Se pose aussi la question de la rémunération des investisseurs, qui, dans un contexte de taux historiquement bas, la publication des dernières dispositions liées à la mise en œuvre de Solvabilité : « Il apparaît que le secteur immobilier a un besoin immense de financement qui pourra être freiné, malgré l’intérêt des investisseurs institutionnels, par l’incertitude des traitements Solvabilité 2 des véhicules immobiliers qui ne seront levées qu’après la publication par EIOPA de tous les standards techniques », analyse Laetitia de Pellegars, avocate chez Franklin.

Un ultime « coup de pouce » au marché de la titrisation pourrait être donné par la BCE, si la banque centrale optait pour un traitement uniforme des crédits immobiliers dans le cadre de son AQR : un traitement des portefeuilles crédits immobiliers privilégiant la « probabilité de défaut » (PD) à la « perte en cas de défaut » (LGD), en pénalisant les banques françaises, les pousserait sans doute à réaliser de telles opérations. Les conséquences, pour le marché des particuliers, pourraient être bien plus dévastatrices : outre le durcissement des conditions d’octroi, un patron de banque prédit même la fin des crédits à taux fixes en France…

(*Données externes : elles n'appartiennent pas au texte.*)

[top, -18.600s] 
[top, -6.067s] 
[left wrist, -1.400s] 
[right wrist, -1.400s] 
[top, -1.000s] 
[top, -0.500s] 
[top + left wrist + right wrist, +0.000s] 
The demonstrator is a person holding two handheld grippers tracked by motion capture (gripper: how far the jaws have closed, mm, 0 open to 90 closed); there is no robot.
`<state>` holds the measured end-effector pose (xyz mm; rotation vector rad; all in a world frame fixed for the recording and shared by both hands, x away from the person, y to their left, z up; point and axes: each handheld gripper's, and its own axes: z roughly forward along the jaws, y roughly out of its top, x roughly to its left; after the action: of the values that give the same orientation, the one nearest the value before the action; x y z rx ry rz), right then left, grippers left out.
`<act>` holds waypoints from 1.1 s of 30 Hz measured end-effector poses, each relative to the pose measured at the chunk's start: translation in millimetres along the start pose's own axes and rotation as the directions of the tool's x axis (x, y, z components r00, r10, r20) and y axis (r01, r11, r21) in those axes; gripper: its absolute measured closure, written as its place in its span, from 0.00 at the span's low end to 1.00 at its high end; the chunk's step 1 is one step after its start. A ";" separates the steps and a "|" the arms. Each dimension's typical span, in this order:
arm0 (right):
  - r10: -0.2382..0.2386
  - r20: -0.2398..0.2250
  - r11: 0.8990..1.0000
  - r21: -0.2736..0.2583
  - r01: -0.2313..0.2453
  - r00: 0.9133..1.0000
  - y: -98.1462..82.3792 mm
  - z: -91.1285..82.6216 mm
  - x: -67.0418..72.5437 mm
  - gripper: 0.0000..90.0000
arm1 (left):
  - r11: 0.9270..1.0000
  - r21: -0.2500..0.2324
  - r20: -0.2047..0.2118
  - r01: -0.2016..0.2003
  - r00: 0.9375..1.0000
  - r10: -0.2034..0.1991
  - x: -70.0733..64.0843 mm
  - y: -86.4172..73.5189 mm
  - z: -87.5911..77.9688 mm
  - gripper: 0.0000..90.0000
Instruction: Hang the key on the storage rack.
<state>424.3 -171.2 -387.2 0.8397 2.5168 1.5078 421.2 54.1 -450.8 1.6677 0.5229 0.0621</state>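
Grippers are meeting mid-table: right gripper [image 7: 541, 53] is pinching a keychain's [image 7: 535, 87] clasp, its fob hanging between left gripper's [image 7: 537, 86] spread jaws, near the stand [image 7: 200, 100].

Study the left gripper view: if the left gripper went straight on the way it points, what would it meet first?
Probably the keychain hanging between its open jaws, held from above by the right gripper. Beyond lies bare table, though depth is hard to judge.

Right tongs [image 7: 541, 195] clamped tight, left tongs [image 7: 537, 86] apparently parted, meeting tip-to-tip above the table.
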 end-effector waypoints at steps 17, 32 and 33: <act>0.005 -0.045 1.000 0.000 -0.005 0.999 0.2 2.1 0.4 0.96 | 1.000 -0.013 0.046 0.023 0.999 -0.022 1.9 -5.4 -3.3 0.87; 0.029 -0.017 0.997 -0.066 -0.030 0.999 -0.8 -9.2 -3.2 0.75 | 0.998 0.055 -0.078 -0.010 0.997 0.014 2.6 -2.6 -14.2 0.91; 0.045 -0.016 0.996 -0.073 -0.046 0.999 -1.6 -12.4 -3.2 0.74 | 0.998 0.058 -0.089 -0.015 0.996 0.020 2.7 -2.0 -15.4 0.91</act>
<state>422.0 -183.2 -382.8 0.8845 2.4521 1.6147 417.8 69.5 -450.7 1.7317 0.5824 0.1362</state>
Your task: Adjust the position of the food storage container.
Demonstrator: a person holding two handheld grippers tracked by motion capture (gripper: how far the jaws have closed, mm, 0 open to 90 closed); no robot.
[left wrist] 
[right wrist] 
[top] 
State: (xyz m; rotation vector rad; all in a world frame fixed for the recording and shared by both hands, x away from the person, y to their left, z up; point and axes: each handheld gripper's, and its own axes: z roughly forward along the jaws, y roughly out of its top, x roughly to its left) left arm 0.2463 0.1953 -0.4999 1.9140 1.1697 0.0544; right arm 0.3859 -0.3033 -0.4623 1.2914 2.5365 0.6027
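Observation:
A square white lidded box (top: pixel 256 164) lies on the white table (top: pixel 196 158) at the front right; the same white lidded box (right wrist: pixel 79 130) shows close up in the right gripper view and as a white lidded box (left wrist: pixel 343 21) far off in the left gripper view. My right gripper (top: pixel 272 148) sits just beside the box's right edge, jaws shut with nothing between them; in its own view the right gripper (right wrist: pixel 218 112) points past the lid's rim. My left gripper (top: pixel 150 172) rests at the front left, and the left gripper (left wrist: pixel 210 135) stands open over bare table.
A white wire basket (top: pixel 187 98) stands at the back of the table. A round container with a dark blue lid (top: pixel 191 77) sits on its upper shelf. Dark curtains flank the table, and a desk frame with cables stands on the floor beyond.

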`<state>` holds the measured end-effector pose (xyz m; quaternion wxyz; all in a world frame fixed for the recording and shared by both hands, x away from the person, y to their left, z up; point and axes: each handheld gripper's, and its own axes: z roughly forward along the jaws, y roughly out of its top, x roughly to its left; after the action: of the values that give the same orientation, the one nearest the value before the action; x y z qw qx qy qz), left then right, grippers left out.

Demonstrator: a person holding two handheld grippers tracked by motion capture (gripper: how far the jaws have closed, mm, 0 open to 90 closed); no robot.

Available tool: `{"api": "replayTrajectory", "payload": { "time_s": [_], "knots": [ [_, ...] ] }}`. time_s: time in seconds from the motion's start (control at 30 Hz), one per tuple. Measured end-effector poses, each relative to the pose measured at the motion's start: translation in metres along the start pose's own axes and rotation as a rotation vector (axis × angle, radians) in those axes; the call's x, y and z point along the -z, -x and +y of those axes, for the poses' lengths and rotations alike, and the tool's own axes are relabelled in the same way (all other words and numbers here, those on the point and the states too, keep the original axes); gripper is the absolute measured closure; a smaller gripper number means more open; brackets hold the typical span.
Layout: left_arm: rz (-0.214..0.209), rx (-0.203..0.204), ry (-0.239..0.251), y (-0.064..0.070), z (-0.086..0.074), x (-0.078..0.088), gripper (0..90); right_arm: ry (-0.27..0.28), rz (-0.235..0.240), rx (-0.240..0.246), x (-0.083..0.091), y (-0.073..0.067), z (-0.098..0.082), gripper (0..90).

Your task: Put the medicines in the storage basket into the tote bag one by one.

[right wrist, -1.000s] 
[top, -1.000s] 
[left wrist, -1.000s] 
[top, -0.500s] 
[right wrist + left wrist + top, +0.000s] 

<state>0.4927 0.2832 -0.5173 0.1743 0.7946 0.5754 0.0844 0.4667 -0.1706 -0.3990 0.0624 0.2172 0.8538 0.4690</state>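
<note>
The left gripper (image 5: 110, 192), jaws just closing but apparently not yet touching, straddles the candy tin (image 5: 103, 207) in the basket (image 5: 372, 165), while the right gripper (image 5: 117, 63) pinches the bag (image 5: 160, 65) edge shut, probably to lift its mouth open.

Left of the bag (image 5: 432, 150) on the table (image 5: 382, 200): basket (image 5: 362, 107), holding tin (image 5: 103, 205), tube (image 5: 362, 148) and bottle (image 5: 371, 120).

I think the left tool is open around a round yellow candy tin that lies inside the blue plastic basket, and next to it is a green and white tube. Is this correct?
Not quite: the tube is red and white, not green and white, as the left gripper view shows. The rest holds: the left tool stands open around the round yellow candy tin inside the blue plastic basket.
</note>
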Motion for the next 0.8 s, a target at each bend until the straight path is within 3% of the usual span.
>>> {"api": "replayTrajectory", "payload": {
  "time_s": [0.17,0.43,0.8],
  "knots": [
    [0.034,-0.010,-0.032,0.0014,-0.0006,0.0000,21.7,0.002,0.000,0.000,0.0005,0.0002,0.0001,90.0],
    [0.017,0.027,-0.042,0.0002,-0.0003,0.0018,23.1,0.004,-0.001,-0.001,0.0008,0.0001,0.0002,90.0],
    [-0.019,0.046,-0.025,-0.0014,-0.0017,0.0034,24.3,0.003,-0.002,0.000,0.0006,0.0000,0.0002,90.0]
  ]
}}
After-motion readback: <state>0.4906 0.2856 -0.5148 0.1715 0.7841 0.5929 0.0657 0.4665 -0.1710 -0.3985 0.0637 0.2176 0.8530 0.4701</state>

Dossier réalisé par Annick Masounave

[1] Chiffres au 20 mai 2014. Source : AMF.

[2] Association française des sociétés de placement immobilier.

[3] Baromètre mis en place depuis janvier 2014 par l’AFG, en collaboration avec Kurt Salmon et l’ASPIM.

[4] European Long Term Investment Fund.

[5] Communiqué de la Commission européenne, 26 juin 2013.

[6] Vœux à la Place, 16 janvier 2014.

[7] Le 16 mai, le Crédit Foncier a finalisé la cession d’un portefeuille de 8900 prêts, pour un total de 922 millions d’euros de titres. Pour se conformer aux dispositions réglementaires, 5% des crédits restent dans son bilan. Quelques opérations ont ainsi pu être réalisées depuis le début de l’année.